→ Problem to solve
Find the line holding "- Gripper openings" in the entries below. Give it again exactly, along with every line after it up to and including the line holding "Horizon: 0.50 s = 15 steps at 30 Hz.".

=== Begin Enclosure ===

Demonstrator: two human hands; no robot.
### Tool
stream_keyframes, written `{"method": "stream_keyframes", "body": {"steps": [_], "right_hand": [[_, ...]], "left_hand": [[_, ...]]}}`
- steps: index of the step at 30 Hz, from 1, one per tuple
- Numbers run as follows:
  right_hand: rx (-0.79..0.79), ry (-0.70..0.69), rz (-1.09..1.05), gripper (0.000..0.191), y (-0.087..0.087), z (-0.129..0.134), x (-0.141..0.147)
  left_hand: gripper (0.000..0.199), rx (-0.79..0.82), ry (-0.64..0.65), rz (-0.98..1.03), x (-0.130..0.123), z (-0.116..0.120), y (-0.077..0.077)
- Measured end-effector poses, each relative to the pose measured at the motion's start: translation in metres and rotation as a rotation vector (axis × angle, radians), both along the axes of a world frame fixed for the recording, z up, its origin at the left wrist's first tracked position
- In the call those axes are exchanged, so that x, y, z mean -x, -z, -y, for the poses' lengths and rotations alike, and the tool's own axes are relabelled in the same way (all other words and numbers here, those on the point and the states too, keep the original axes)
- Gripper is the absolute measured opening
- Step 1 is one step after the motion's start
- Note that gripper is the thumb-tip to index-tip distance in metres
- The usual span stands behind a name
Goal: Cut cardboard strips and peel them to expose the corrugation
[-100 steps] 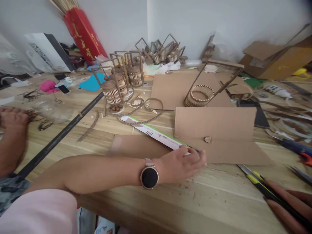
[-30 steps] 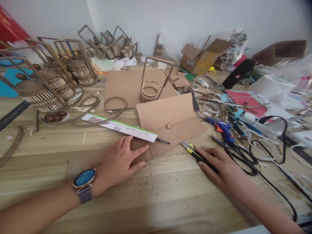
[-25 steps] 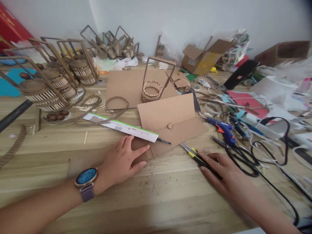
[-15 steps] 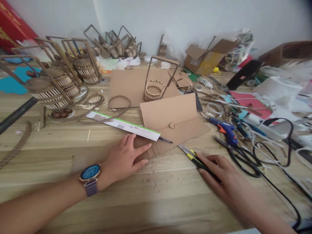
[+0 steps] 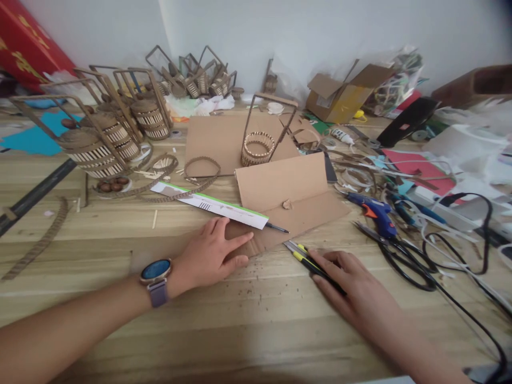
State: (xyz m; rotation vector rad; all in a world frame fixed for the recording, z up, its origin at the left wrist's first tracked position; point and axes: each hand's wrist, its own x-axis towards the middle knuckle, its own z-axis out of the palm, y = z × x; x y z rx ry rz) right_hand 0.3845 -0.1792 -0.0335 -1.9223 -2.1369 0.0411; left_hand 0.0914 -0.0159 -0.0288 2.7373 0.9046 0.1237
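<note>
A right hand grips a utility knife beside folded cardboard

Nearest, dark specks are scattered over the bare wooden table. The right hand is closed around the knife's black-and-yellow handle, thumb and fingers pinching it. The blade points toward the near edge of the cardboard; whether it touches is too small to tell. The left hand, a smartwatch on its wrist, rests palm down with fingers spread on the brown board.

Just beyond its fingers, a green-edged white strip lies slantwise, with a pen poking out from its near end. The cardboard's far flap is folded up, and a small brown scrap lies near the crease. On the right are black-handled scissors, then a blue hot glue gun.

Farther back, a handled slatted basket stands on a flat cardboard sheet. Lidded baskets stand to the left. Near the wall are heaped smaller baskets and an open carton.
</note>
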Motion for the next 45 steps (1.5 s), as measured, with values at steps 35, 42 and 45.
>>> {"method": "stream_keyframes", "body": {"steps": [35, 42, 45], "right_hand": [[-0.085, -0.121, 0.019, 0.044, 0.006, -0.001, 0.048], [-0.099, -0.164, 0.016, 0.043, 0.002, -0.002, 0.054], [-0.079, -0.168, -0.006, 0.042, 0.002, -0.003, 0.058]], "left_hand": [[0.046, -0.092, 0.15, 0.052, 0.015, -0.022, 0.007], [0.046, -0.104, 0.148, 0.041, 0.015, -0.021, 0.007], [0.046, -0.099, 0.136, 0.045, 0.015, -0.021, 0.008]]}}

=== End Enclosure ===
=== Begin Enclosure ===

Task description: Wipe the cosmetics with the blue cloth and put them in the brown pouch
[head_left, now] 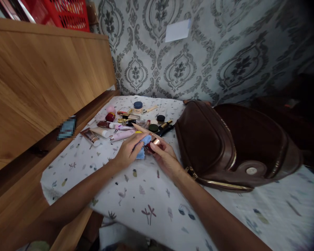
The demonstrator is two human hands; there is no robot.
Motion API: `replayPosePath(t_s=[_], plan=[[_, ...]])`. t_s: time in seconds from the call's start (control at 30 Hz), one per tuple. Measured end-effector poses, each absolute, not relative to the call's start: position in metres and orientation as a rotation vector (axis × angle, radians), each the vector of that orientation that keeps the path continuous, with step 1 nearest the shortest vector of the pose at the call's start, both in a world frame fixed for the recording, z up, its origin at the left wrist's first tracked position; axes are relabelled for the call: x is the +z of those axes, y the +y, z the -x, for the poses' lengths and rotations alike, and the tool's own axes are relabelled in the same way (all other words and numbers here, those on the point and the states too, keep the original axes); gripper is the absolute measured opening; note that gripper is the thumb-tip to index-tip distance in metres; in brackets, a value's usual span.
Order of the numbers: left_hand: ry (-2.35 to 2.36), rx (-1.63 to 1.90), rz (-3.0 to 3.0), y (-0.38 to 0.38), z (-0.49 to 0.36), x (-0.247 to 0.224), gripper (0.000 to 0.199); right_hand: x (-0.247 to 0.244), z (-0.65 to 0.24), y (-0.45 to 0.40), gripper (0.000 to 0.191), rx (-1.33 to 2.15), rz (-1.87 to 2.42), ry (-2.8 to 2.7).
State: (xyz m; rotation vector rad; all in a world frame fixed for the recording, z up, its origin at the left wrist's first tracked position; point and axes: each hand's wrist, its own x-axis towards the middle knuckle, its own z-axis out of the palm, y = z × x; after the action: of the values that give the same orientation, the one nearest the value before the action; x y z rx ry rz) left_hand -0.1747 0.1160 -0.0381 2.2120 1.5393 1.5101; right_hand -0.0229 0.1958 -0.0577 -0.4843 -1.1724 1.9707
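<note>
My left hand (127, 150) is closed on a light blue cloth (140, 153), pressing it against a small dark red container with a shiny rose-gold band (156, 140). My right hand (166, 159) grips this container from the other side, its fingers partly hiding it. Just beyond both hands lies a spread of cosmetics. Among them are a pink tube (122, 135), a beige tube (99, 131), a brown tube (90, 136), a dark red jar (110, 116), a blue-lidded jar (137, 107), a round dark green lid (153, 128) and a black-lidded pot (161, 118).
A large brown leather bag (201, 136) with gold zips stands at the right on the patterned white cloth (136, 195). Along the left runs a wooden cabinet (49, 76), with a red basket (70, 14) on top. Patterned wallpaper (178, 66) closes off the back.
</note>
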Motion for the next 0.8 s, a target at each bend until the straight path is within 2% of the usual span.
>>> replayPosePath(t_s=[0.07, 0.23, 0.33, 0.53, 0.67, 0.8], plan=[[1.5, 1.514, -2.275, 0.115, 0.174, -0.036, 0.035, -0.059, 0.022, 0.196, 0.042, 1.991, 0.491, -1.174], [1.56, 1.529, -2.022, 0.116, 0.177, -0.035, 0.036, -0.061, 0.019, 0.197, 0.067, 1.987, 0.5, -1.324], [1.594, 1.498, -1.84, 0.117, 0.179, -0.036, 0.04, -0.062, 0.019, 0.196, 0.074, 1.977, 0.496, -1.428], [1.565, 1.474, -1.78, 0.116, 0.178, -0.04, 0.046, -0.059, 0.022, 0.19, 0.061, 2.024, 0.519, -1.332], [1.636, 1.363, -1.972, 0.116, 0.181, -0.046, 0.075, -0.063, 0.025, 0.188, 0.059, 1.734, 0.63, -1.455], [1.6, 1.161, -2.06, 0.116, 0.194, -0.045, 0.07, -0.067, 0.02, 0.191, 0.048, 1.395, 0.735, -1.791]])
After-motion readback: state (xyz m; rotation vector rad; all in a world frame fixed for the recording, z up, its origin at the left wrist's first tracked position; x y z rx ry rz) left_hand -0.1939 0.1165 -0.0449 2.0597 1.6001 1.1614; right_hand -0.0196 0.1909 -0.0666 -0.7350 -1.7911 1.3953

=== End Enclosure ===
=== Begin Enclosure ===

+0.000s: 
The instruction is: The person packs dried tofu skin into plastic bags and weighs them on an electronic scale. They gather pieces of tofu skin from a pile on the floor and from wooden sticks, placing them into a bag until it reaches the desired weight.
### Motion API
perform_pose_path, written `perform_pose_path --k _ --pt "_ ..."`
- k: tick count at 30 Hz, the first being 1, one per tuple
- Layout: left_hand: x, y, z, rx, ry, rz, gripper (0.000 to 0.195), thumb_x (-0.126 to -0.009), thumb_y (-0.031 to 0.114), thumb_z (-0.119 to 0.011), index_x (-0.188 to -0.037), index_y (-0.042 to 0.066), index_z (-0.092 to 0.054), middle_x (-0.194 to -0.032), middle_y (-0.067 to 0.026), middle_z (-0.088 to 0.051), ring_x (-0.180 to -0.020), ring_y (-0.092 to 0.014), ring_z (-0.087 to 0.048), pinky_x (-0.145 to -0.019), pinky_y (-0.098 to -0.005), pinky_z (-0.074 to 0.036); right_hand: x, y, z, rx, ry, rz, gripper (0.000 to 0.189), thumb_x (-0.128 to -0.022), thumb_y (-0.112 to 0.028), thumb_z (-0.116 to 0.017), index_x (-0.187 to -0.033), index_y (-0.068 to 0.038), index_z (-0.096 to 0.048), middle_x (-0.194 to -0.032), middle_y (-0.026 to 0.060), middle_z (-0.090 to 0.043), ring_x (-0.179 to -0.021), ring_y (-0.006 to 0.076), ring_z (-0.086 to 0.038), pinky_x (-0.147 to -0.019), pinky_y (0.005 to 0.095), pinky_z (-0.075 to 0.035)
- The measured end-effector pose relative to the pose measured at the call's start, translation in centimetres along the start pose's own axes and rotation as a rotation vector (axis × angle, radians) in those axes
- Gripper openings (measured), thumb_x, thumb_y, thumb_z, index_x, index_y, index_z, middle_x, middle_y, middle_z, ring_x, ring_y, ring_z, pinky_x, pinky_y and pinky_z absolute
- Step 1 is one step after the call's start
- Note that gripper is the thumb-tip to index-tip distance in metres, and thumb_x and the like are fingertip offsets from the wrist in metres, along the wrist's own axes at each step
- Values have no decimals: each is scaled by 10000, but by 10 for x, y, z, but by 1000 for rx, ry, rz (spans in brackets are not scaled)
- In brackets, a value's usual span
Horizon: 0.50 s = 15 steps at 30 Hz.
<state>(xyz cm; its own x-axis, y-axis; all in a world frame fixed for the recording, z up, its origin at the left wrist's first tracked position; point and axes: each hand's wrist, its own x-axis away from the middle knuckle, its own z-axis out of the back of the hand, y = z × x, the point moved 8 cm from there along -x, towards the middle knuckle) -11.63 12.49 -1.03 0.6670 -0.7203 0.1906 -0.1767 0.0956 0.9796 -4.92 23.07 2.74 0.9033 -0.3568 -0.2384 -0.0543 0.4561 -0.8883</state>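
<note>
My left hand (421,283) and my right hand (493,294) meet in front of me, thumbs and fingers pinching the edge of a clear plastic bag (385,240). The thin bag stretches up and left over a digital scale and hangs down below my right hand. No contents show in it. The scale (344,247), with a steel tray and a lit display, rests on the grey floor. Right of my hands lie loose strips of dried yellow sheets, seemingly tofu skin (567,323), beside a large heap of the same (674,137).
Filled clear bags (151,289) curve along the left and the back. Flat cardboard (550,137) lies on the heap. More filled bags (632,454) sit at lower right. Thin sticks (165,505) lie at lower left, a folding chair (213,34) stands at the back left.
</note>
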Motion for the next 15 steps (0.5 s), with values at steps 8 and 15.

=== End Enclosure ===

→ Answer for this exercise
- Gripper openings (measured), thumb_x, thumb_y, thumb_z, index_x, index_y, index_z, middle_x, middle_y, middle_z, ring_x, ring_y, ring_z, pinky_x, pinky_y and pinky_z absolute
- Step 1 is one step after the call's start
- Note that gripper is the thumb-tip to index-tip distance in metres, and thumb_x and the like are fingertip offsets from the wrist in metres, along the wrist's own axes at each step
- Values have no decimals: each is scaled by 10000, but by 10 for x, y, z, but by 1000 for rx, ry, rz (spans in brackets are not scaled)
- In brackets, a value's usual span
Horizon: 0.50 s = 15 steps at 30 Hz.

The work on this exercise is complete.